CourtIdaho Court of Appeals
DecidedJuly 23, 2025
Docket51143
StatusUnpublished

This text of State v. Inwood (State v. Inwood) is published on Counsel Stack Legal Research, covering Idaho Court of Appeals primary law. Counsel Stack provides free access to over 12 million legal documents including statutes, case law, regulations, and constitutions.

Bluebook
State v.

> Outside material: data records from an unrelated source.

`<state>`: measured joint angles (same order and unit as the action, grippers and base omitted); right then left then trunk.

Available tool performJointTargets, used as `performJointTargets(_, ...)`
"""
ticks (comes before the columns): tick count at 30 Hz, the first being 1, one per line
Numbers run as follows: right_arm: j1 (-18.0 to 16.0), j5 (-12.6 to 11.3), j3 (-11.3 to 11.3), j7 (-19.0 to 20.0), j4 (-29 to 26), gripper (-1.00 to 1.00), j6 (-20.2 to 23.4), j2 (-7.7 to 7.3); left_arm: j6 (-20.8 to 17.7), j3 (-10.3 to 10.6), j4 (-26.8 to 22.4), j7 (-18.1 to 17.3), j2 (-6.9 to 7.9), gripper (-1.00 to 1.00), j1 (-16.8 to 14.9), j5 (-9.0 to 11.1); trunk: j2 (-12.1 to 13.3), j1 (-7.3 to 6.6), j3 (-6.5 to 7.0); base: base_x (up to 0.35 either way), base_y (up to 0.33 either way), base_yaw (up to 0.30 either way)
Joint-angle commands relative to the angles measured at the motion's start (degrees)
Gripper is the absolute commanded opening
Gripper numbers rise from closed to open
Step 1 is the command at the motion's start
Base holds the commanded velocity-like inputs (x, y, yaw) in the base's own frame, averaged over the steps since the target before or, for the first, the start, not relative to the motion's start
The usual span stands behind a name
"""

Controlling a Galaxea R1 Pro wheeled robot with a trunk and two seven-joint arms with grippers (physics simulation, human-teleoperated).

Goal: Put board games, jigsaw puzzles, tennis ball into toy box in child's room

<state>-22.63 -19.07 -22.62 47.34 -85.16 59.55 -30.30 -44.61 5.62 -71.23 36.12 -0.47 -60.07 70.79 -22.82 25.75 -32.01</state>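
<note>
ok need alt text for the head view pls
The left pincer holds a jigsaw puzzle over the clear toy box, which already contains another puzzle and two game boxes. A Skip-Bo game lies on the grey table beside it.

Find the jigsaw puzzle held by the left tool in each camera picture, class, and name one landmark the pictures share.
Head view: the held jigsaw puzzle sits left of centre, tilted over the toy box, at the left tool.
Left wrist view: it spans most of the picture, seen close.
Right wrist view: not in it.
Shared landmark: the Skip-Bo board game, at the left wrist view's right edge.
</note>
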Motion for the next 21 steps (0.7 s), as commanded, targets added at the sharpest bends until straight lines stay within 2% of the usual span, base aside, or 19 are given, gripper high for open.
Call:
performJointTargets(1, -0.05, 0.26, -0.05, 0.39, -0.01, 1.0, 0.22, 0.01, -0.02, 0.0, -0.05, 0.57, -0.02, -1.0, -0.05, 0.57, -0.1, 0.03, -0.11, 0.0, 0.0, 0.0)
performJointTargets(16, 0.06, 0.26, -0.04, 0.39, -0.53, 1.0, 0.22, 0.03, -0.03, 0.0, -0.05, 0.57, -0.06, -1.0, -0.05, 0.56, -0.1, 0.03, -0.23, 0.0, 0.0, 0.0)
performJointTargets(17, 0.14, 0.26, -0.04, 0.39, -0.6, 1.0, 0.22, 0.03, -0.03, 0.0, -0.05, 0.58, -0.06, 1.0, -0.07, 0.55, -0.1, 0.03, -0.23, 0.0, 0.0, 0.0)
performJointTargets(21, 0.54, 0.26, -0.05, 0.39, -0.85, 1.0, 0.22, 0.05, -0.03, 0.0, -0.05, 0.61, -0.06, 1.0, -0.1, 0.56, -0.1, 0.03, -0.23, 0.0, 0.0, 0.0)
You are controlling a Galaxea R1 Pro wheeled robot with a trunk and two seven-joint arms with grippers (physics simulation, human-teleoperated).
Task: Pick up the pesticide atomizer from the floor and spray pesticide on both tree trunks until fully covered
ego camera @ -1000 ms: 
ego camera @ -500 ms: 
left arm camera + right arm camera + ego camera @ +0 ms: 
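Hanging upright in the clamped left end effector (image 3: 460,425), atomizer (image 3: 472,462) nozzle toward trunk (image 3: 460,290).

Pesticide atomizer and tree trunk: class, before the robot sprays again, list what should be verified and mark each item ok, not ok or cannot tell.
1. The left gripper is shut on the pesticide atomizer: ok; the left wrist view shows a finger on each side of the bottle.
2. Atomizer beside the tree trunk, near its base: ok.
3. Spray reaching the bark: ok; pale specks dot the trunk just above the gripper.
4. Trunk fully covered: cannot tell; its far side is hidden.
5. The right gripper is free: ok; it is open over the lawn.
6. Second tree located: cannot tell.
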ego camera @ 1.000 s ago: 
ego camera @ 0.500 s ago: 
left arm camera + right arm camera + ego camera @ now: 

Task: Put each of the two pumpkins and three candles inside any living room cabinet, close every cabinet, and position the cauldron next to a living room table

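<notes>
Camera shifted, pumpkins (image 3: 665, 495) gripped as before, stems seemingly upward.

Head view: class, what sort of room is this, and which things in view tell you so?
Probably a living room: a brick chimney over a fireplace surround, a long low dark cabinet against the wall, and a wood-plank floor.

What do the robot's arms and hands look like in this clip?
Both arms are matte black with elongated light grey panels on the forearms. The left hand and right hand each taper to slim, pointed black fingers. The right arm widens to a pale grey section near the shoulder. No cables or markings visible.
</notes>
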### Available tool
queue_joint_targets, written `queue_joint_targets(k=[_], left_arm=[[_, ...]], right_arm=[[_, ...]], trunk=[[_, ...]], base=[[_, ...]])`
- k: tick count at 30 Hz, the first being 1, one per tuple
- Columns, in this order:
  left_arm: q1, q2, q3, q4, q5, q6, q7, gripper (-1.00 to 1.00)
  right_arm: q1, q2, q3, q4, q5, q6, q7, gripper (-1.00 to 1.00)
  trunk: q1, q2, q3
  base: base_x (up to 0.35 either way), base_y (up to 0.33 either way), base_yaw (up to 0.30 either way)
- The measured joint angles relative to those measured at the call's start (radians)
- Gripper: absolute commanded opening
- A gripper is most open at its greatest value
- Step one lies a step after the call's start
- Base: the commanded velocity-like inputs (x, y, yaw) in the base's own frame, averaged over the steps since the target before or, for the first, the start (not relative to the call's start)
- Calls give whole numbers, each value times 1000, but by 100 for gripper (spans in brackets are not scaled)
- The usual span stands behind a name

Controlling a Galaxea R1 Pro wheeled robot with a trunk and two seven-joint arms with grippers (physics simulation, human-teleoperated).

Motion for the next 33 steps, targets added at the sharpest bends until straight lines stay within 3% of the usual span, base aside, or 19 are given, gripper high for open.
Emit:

Inwood, (Idaho Ct. App. 2025).

Opinion

IN THE COURT OF APPEALS OF THE STATE OF IDAHO

Docket No. 51143

STATE OF IDAHO, ) ) Filed: July 23, 2025 Plaintiff-Respondent, ) ) Melanie Gagnepain, Clerk v. ) ) THIS IS AN UNPUBLISHED DANIEL EDWARD INWOOD, ) OPINION AND SHALL NOT ) BE CITED AS AUTHORITY Defendant-Appellant. ) )

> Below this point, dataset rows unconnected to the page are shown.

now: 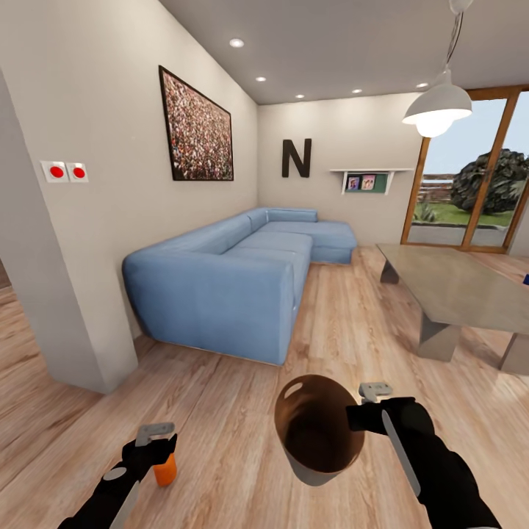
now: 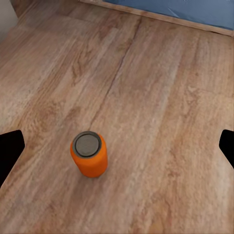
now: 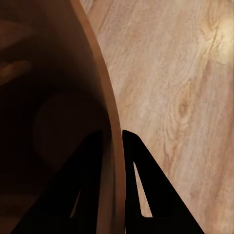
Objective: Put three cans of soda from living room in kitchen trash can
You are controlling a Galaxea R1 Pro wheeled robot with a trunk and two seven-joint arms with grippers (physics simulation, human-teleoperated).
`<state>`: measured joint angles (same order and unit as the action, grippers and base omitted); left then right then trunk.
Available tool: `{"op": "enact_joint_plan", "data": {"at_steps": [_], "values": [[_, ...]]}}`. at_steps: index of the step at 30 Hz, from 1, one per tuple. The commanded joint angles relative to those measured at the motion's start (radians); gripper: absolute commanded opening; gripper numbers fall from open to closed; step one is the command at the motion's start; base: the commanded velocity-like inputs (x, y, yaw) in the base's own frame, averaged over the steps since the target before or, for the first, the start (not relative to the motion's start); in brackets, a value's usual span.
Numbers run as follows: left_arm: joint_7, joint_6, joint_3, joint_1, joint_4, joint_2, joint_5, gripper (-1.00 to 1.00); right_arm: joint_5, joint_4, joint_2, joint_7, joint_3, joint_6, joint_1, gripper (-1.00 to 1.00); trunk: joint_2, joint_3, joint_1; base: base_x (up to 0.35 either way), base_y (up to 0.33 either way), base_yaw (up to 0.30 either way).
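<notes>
- The right gripper (image 1: 360, 416) is holding the bin (image 1: 317, 435) by its rim at near centre, above the wood floor (image 1: 220, 411); the bin's glossy brown inside is facing the head camera.
- In the right wrist view its fingers (image 3: 134, 180) are pinching the bin wall (image 3: 105, 97), one inside and one outside.
- The left gripper (image 1: 156, 447) is hanging at near left, over an orange can (image 1: 165, 470).
- In the left wrist view the can (image 2: 88, 154) is standing upright on the floor (image 2: 161, 97), silvery top up, between the two widely parted fingers (image 2: 9, 148), with neither one touching it.
- In the head view the gripper is overlapping the can, so its height above the can is hard to judge there.
- A blue corner sofa (image 1: 228, 279) is sitting along the left wall, running to the far corner.
- A grey worktop (image 1: 455, 290) is standing at right, with a small blue thing (image 1: 526, 279), possibly a can, showing at the right edge of the frame; it is too cropped to tell.
- Glass doors (image 1: 470, 184) with wood frames are standing at far right, and a white lamp (image 1: 437, 110) is hanging in front of them.
- A framed picture (image 1: 197, 132) and a black letter N (image 1: 296, 157) are hanging on the walls.
</notes>
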<state>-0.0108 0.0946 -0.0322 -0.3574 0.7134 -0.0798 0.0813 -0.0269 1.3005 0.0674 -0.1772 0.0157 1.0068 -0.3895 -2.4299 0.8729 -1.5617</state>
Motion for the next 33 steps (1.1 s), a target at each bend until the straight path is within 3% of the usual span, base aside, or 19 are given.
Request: {"op": "enact_joint_plan", "data": {"at_steps": [1,4,6,9,10,12,17,33], "values": [[0.0,0.0,0.0,0.0,0.0,0.0,0.0,1.0,0.018,0.0,0.002,-0.003,0.0,0.001,-0.001,-1.0,0.0,0.0,0.0,0.014,0.0,0.0],[0.0,-0.001,0.0,0.0,0.0,-0.001,0.001,1.0,0.018,0.0,0.029,-0.004,-0.004,0.001,-0.003,-1.0,0.0,0.0,0.0,0.007,0.0,0.0],[0.0,-0.001,0.0,0.0,0.0,-0.001,0.001,1.0,0.02,0.0,0.061,-0.005,-0.006,0.001,-0.021,-1.0,0.0,0.0,0.0,0.003,0.0,0.0],[0.0,-0.001,0.0,0.0,0.0,-0.001,0.001,1.0,0.02,-0.001,0.08,-0.005,-0.007,0.001,-0.043,-1.0,0.0,0.0,0.0,0.002,0.0,0.0],[0.0,-0.001,0.0,0.0,0.0,-0.001,0.001,1.0,0.021,-0.002,0.092,-0.005,-0.013,0.001,-0.053,-1.0,0.0,0.0,0.0,0.0,0.0,0.0],[0.0,-0.001,0.0,0.0,0.0,-0.001,0.001,1.0,0.023,-0.002,0.109,-0.006,-0.06,0.002,-0.078,-1.0,0.0,0.0,0.0,0.0,0.0,0.0],[0.001,-0.002,0.0,0.0,0.0,-0.002,0.001,1.0,0.029,-0.002,0.115,-0.008,-0.099,0.002,-0.097,-1.0,0.0,0.0,0.0,0.147,0.0,0.0],[0.004,-0.003,-0.003,0.0,0.0,-0.002,0.0,1.0,0.03,-0.001,0.114,-0.008,-0.103,0.003,-0.1,-1.0,0.0,0.0,0.0,0.142,0.013,0.0]]}}
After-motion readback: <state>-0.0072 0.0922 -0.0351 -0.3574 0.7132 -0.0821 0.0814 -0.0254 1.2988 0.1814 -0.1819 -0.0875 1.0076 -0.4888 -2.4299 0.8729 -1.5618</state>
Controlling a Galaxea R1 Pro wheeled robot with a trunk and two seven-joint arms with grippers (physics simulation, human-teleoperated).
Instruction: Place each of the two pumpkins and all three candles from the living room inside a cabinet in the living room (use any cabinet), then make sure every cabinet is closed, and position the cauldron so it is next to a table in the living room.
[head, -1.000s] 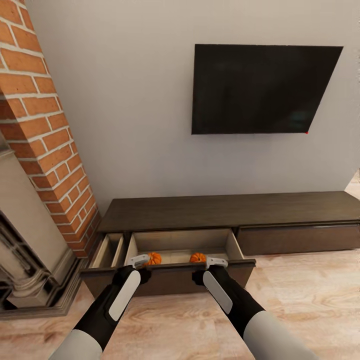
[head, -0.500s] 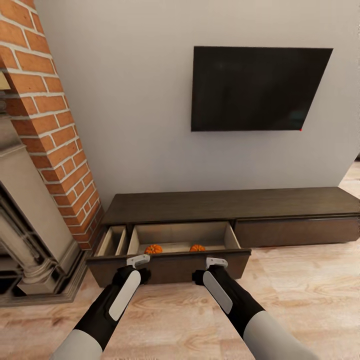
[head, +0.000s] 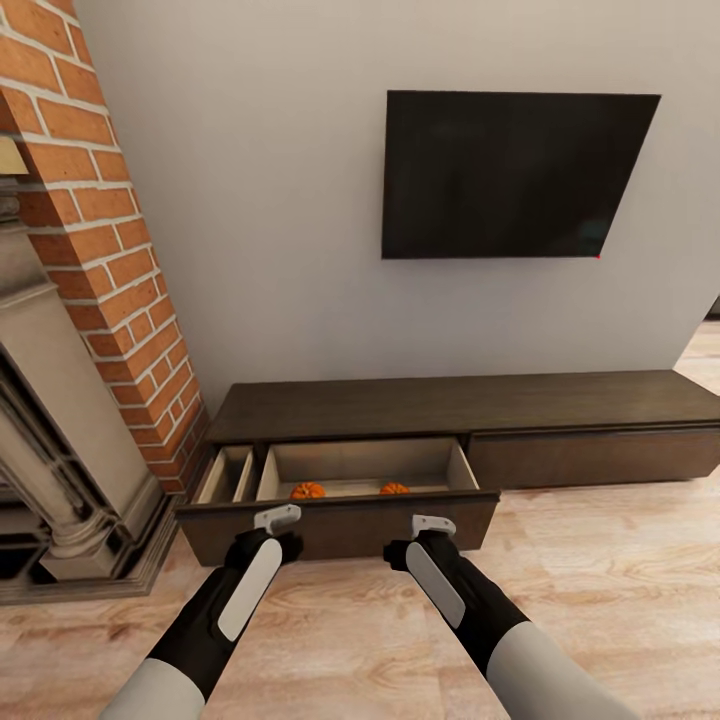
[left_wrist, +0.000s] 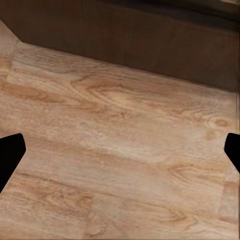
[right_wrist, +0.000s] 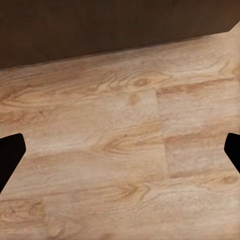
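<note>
The long dark brown cabinet (head: 450, 408) stands against the wall with its left drawer (head: 340, 522) pulled out. Two orange pumpkins (head: 308, 490) (head: 395, 488) lie on the drawer's pale floor, just behind its front panel. My left gripper (head: 277, 517) and right gripper (head: 433, 523) hover side by side just in front of that panel, a little above the floor. In the wrist views both the left gripper (left_wrist: 120, 155) and the right gripper (right_wrist: 120, 152) have fingers spread wide, with nothing between them, over wood flooring, and the dark drawer front (left_wrist: 150, 40) lies ahead.
A carved stone fireplace (head: 60, 480) and brick chimney (head: 90, 230) stand close on the left. A narrow side compartment (head: 225, 474) is also open. The right-hand drawer front (head: 590, 458) is shut. A black TV (head: 510, 175) hangs on the wall. Wood floor (head: 600, 590) stretches to the right.
The whole view has shifted back and the cabinet looks farther off. My grippers, a second ago over the drawer's front rim near the pumpkins, are now short of it.
</note>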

Appeal from the District Court of the First Judicial District, State of Idaho, Bonner County. Hon. Lamont C. Berecz, District Judge.

Judgment for trafficking in methamphetamine, possession of drug paraphernalia, and being a persistent violator, affirmed.

Erik R. Lehtinen, State Appellate Public Defender; Jenny C. Swinford, Deputy Appellate Public Defender, Boise, for appellant.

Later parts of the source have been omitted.